Langue Arabe ou Française...? Dilemme éthnique, conflit de valeurs (Fin)
Au Maghreb, les populations des plaines du Nord adoptèrent assez vite la religion musulmane et la langue arabe mais les habitants des massifs montagneux et des zones désertiques, s’il se convertirent aussi à l’islam, surent préserver leur langue : le tamazigh. La carte des zones tamazighophones est très parlante, elle correspond très exactement, pour s’en tenir à l’Algérie, aux massifs du Chenoua, de la Kabylie et des Aurès au Nord, aux territoires du M’ Zab et du Hoggar au Sahara : Kabyles, Chaouïas, Mozabites et Touaregs représentent ensemble quelque 35 % de la population algérienne. Tout en pratiquant pour la plupart l’arabe, ils ont conservé leur langue maternelle : le tamazight. Une langue qui utilise indifféremment un alphabet spécifique, le tifinagh (hérité du punique et essentiellement en usage chez les Touaregs), l’alphabet arabe ou l’alphabet latin. Après les premières décennies des indépendances, où sa pratique fut plutôt réprimée, le tamazight, a peu à peu conquis droit de cité, grâce aux luttes menées en sa faveur et à la lente maturation des esprits.
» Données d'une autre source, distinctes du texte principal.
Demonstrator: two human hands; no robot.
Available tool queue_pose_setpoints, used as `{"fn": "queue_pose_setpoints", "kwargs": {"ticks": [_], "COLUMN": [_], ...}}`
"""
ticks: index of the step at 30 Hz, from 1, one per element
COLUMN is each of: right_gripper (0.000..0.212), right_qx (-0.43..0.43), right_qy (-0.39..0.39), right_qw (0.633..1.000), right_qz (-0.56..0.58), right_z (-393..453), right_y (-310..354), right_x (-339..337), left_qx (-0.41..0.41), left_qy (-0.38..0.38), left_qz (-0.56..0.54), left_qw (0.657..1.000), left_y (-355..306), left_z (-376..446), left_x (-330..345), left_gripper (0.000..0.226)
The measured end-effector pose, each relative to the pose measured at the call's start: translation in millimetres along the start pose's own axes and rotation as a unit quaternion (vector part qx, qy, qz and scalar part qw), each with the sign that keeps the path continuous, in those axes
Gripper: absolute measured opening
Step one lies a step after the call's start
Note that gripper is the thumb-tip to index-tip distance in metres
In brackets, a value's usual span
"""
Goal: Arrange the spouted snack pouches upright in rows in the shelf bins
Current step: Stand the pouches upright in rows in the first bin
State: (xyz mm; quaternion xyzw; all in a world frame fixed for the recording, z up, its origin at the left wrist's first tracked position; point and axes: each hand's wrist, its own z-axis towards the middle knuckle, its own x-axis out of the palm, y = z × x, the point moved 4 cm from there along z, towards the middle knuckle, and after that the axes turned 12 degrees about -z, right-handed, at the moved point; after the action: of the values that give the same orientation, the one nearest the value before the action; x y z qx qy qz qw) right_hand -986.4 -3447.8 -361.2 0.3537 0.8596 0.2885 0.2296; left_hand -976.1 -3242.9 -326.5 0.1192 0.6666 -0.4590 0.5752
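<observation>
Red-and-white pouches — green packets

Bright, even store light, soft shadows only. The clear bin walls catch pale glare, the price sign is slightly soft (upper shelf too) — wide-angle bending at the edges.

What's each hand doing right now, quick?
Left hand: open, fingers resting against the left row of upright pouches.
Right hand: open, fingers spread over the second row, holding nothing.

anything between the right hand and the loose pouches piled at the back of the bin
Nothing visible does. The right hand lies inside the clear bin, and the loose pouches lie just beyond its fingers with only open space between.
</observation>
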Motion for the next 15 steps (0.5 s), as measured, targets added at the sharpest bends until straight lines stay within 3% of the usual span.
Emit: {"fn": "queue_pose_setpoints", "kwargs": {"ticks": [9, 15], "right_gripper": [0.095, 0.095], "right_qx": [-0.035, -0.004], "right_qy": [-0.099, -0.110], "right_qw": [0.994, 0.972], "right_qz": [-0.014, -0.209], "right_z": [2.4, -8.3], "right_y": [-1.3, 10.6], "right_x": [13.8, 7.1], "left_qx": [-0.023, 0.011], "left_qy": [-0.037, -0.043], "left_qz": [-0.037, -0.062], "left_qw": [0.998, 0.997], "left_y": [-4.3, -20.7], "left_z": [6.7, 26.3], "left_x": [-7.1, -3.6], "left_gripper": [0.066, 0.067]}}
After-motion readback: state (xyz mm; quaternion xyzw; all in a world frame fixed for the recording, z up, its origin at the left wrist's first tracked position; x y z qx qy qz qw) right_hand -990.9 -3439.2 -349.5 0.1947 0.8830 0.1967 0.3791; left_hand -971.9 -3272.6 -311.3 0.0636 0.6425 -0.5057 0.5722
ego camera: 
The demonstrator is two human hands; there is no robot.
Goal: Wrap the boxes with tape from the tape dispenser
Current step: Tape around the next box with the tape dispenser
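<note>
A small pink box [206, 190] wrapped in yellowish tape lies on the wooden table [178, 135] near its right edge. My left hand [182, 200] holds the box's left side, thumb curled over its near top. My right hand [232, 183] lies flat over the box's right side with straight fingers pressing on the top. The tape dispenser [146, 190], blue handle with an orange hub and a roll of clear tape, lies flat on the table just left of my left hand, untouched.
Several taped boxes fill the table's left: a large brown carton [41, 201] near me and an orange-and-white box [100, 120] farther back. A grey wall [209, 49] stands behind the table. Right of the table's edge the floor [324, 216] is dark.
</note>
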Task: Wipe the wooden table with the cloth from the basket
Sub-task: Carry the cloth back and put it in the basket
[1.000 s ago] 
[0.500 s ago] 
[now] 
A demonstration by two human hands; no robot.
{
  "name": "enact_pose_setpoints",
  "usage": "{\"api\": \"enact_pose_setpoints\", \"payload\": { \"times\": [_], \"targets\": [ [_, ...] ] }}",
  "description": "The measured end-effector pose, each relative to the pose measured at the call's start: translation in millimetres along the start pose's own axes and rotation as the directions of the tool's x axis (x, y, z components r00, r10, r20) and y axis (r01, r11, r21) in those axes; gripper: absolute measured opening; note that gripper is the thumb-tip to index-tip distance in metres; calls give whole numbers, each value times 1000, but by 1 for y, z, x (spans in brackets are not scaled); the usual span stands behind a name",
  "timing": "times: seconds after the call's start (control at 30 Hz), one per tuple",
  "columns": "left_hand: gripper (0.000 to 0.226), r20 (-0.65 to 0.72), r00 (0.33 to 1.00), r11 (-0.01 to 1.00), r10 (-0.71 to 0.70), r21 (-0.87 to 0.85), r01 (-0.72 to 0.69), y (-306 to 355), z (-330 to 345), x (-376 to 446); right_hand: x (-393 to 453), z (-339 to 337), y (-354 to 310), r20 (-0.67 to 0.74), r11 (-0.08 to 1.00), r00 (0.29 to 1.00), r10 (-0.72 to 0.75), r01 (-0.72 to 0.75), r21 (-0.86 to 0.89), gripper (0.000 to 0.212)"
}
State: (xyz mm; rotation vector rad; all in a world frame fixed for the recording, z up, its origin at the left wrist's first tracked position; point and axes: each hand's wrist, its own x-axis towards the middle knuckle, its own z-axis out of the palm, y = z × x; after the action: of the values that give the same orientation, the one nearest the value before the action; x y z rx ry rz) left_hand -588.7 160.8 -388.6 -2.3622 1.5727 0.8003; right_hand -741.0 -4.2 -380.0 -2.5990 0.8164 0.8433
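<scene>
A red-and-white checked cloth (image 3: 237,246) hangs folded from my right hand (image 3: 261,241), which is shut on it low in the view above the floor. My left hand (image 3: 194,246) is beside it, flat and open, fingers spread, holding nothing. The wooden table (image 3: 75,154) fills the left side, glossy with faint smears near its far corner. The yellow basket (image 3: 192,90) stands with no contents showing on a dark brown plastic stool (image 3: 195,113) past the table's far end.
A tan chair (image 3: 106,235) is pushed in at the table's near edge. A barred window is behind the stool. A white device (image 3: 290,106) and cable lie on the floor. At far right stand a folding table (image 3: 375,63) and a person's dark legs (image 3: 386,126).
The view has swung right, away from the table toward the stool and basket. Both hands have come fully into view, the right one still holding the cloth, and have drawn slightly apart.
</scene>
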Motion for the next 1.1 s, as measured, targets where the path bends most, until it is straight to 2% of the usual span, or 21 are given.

“L’histoire et plus particulièrement l’histoire coloniale, a traité de façon très inégale les différentes langues du monde. Certaines ont ainsi confisqué à leur seul usage les cercles officiels de la communication, chassant du même coup d’autres langues de ces lieux de pouvoir. C’est par exemple le cas de l’espagnol qui domine les langues amérindiennes, c’est aussi le cas du français qui marginalise les langues africaines et les langues créoles et pèse encore aujourd’hui sur l’arabe du Maghreb. Tous ces instruments de communication minorés que l’on nomme “dialectes” ou “patois” sont en fait des “langues “ qui ont manqué de chances” nous fait remarquer le linguiste Alain Bentolila dans un de ses ouvrages. Le français a essaimé à travers le monde de façon volontaire ou a pénétré par effraction, imposé comme un moyen impérialiste via la colonisation. Selon les pays, la langue française est utilisée de façon différente et coexiste souvent avec d’autres langues comme le joual, le créole, l’arabe ou les langues et dialectes africains. Etant donné les rapports politiques souvent problématiques entre la France et des pays colonisés à un moment de leur histoire, la réappropriation d’une langue imposée et à qui on donne d’autres références n’est-elle pas un des moyens de subversion?. Cette réalité implique des utilisations et des approches différentes, des détournements linguistiques et des rapprochements inattendus. L’usage du français est particulier, selon le pays où il est parlé mais, recouvre aussi des approches communes à tous les pays francophones. Cette situation confirme la spécificité du statut de la langue dans de nombreuses dramaturgies francophones et varie selon les pays.
Alors, arabe ou tamazight ou français? Ne vous inquiétez pas les francophobes on l’aura compris: Arabe et Amazighe et pour vous rassurez d'avantage, l'Algérie ne fait même pas partie de l'organisation internationale de la francophonie. Donc, finalement l'Algérie est à l'image de sa population et son histoire, sur un soubassement amazighe séculaire, la langue arabe s’est peu à peu imposée à l’ensemble du Maghreb. La prépondérance de ce soubassement a pourtant marqué la langue dominante, donnant naissance à un arabe populaire maghrébin qui se différencie quelque peu de l’arabe de la vallée du Nil (avec le copte) ou de celui du Proche Orient (avec l’araméen) et a fortiori de l’arabe parlé dans la péninsule arabique (le plus proche bien sûr de l’arabe classique). Les quarante dernières années ont été marquées, paradoxalement, par la reconnaissance officielle du tamazight dans les deux principaux États intéressés : l’Algérie et le Maroc, alors même que l’usage de l’arabe moderne, cette langue médiane utilisée dans les journaux, la radio, la télévision et surtout à l’école, favorisait partout l’appropriation de cette langue, y compris par les Maghrébins tamazighophones. Cette situation, qui a pu alimenter bien des «schizophrénies », impose donc, aujourd’hui plus que jamais, la notion complexe mais bien réelle d’une Algérie arabo-amazighe.